En un episodio más de lo que ya se ha convertido en cadena latinoamericana, Haití acaba de resolver en las calles los problemas políticos. Anteriormente fue Ecuador –en dos ocasiones–, después Paraguay, más tarde Argentina y, hace escasos cinco meses, Bolivia. Con las correspondientes diferencias y especificidades, se pueden identificar tres constantes en todos esos casos. En primer lugar, insatisfacción de la población con gobiernos que no fueron capaces de cumplir con sus ofertas de campaña, especialmente en el plano económico y social, en un marco de deterioro de las condiciones de vida. En segundo lugar, acusaciones –y en algunos casos evidencias– de corrupción en las esferas gubernamentales, que extrañamente provocaron más rechazo al engaño que una postura ética frente al manejo de los recursos públicos, como lo mostró la ausencia de procesos en contra de quienes fueron acusados.
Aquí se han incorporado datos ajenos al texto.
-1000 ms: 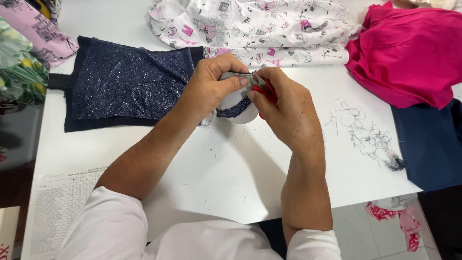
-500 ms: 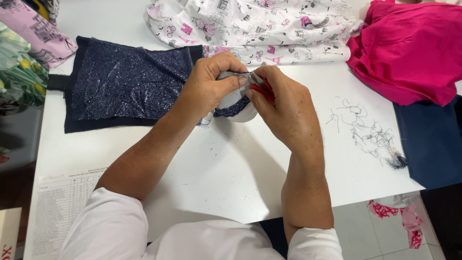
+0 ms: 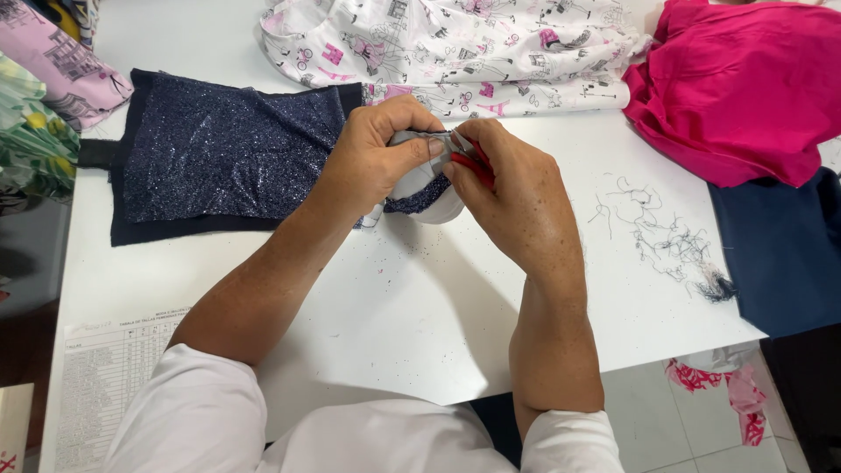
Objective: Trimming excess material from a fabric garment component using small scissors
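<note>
My left hand [image 3: 372,162] pinches a small grey and white fabric piece [image 3: 419,175] that joins a dark blue glittery garment [image 3: 228,158] spread flat on the white table [image 3: 368,307]. My right hand [image 3: 512,197] is closed around a small red-handled thread snip [image 3: 469,159], its metal tips touching the top edge of the fabric piece right by my left thumb. Both hands meet over the middle of the table.
A white printed fabric [image 3: 455,48] lies at the back, a bright pink cloth [image 3: 745,83] at the back right, a navy cloth [image 3: 784,250] at the right edge. Cut thread scraps [image 3: 666,241] lie beside it. A printed paper chart [image 3: 105,377] sits front left; patterned fabrics [image 3: 39,96] hang at left.
Nothing has clearly changed: both hands stay together over the fabric piece, with only a slight shift of the view.
</note>
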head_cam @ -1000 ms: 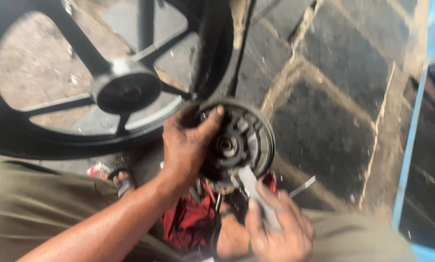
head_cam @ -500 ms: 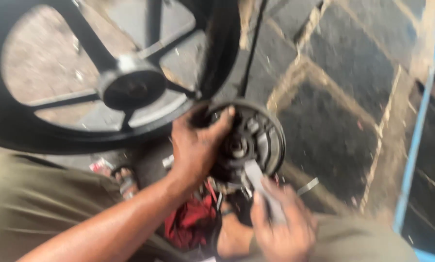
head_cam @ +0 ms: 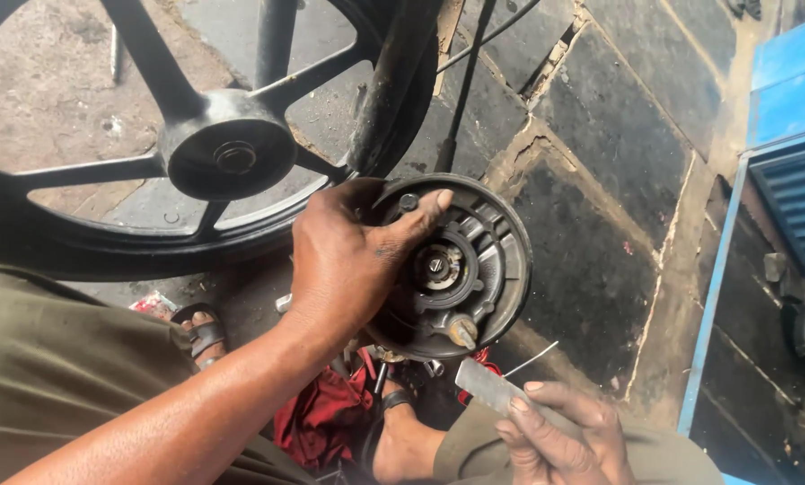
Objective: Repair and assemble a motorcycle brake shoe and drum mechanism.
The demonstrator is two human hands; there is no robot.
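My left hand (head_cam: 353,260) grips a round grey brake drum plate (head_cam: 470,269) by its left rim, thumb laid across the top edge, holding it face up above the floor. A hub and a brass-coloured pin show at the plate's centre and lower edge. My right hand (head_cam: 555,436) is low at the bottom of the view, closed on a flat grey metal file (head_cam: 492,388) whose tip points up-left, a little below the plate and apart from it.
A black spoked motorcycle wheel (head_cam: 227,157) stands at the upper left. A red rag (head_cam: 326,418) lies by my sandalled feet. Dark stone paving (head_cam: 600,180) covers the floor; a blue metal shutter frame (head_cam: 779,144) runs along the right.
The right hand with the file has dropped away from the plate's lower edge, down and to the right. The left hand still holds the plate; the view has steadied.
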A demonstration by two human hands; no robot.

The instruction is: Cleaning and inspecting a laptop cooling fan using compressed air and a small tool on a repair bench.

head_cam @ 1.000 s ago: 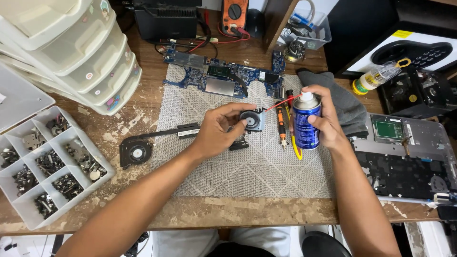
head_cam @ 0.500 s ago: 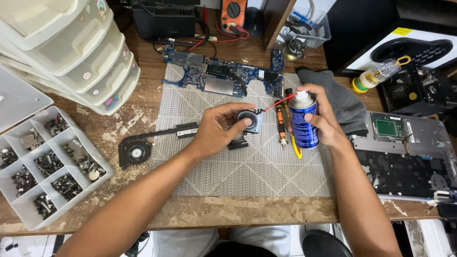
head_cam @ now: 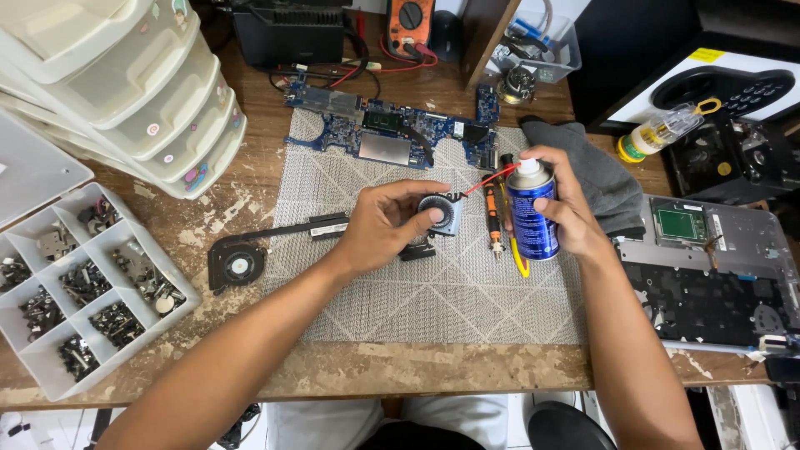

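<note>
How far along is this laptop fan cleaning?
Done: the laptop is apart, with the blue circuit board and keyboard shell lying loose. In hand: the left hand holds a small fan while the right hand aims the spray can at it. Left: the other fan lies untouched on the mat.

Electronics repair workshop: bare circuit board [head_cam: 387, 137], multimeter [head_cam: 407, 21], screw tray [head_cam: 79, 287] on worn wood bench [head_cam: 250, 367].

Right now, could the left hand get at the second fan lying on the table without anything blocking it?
Probably yes, once freed. The left hand is gripping a small fan, so it must let go first. The second fan lies uncovered at the mat's left edge beside that forearm, nothing on top.
</note>
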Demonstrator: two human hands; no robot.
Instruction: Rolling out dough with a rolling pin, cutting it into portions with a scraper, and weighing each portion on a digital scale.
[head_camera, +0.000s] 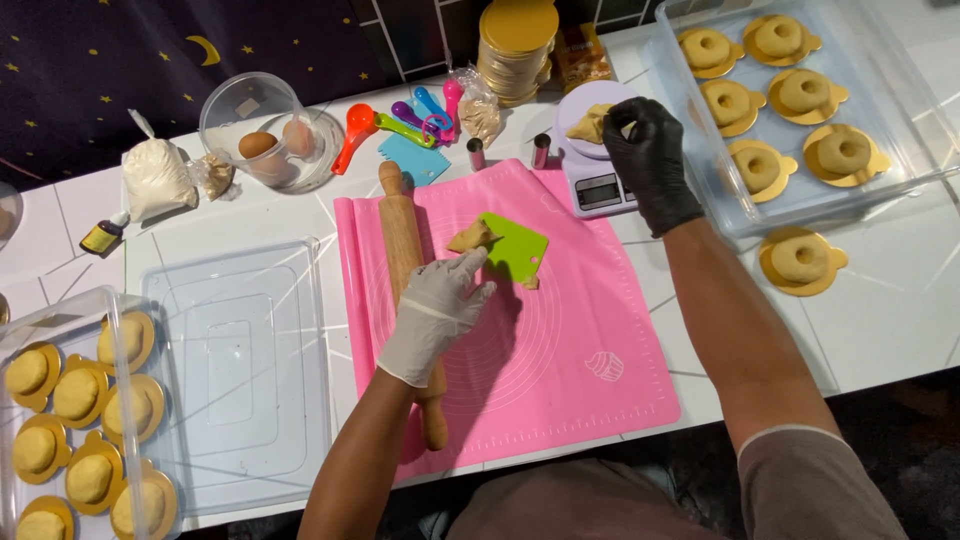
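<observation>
Head view, left to right. Clear tub (20, 330) at the bench's left edge, holding dough balls on gold discs; beside it a clear lid (235, 370) lying flat. Pink mat (560, 350) at centre, reaching the near bench edge, its lower right part bare. Rolling pin (405, 250) along the mat's left side. Left hand (435, 310), white glove, fingers pinched on a small dough piece (472, 237): tan, ragged, just beside the green scraper (515, 250). Right hand (650, 150), black glove, fingers closed on a second dough lump (592, 123), pale tan and irregular, over the lilac scale (598, 185). Tray (900, 100) of ring-shaped dough at right; one ring (800, 260) apart on the bench
</observation>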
Finalmente, en todos ellos se arreglaron las cosas para forzar salidas aparentemente constitucionales, de manera que se mantuvo la formalidad a pesar de que las bases de la democracia habían sido demolidas.
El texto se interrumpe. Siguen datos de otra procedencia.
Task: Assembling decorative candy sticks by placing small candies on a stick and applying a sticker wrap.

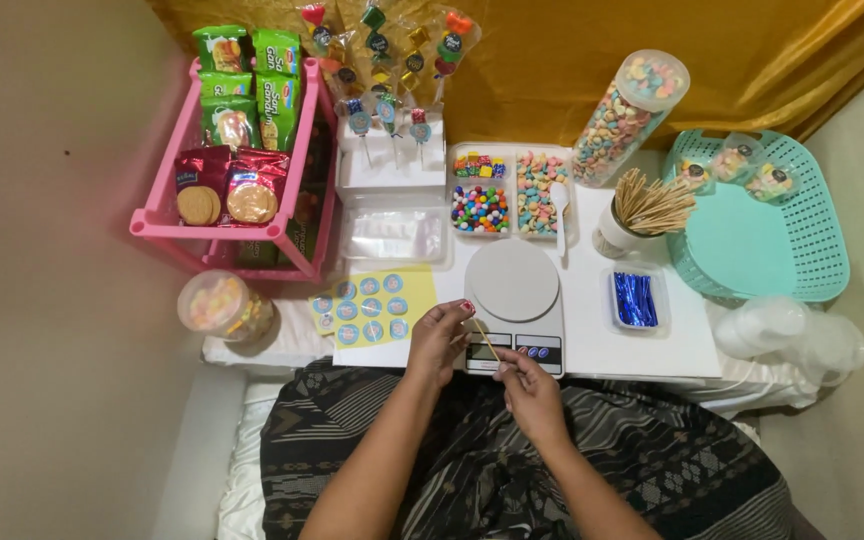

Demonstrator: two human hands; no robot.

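A pink rack [157,222] of snack packets stands at the left, wrapped lollipops [384,60] behind a white stand. A divided tray of candies [508,193] sits behind the kitchen scale [513,283] (its platform bare), with a teal basket [812,250] and blue twist ties [635,299] to the right.

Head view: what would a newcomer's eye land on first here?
Probably the two hands at bottom centre: the left hand and right hand hold a thin wooden stick between them, over the front of a white scale. Next, the pink rack of snack packs at upper left. Then the tall candy jar leaning at upper right, beside a teal basket.
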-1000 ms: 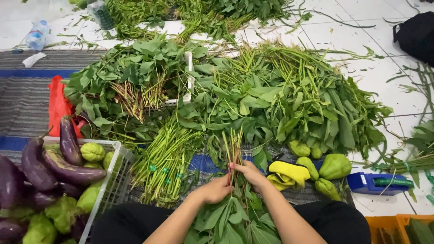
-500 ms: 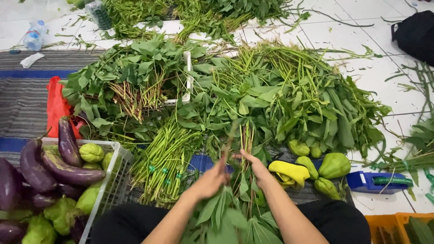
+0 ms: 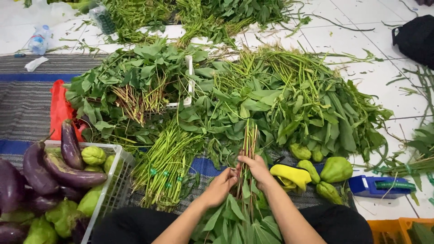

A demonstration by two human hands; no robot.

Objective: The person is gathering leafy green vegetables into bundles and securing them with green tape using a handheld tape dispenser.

Dos interrogantes surgen frente a esta corriente que amenaza continuar en el continente. El primero tiene que ver con la capacidad de los sistemas políticos para resolver los problemas de pobreza, injusticia en la distribución del ingreso y en general para asegurar el bienestar de la población. Es evidente que los fracasos de los gobiernos en ese sentido se desprenden de decisiones erradas, en las que les cabe alguna responsabilidad a los organismos internacionales de crédito, pero que dependen en última instancia de quienes están a cargo de la conducción interna. Por consiguiente, hay un tema no resuelto de gobernabilidad, en el que tiene tanta responsabilidad el gobierno del momento como el resto de actores políticos. Pero también se origina en defectuosos diseños institucionales que contribuyen a corporativizar la política, con lo que los gobiernos terminan recluidos al estrecho marco que establecen poderosos grupos de presión que imponen sus intereses por encima del conjunto de la sociedad. De ahí la baja capacidad de respuesta política para los problemas básicos de la población y la creciente insatisfacción con el desempeño de la democracia.
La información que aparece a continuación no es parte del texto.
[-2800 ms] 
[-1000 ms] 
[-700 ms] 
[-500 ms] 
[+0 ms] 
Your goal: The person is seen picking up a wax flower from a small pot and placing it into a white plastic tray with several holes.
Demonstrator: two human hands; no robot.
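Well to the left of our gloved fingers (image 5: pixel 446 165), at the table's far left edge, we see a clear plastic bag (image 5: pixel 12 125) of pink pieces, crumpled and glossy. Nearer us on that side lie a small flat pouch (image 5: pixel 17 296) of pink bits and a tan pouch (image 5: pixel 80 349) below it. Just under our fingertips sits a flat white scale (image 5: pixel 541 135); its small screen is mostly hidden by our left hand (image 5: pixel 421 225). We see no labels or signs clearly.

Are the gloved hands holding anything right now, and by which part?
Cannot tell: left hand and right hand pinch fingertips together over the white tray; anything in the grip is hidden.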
El segundo hace relación a los procedimientos utilizados para enfrentar esos problemas. En todos esos casos, y a pesar de los parches de última hora, la acción hizo volar por los aires cualquier vestigio de institucionalidad democrática y de Estado de derecho. Con excepción de Haití, donde hubo una guerra civil, en los otros países bastó con que un sector de la población se movilizara en ciudades y carreteras para echar abajo al gobierno y al ordenamiento constitucional. De ahí en adelante, la instauración de democracias callejeras ha colocado al continente en una situación de permanente riesgo, en la que es imposible tener la mínima certeza sobre cosas tan obvias como la duración de los periodos de los mandatarios y los mecanismos de reemplazo. Quedan flotando las dudas sobre cuánta pobreza y cuánta corrupción puede soportar la democracia y qué número de personas movilizadas requiere su versión callejera.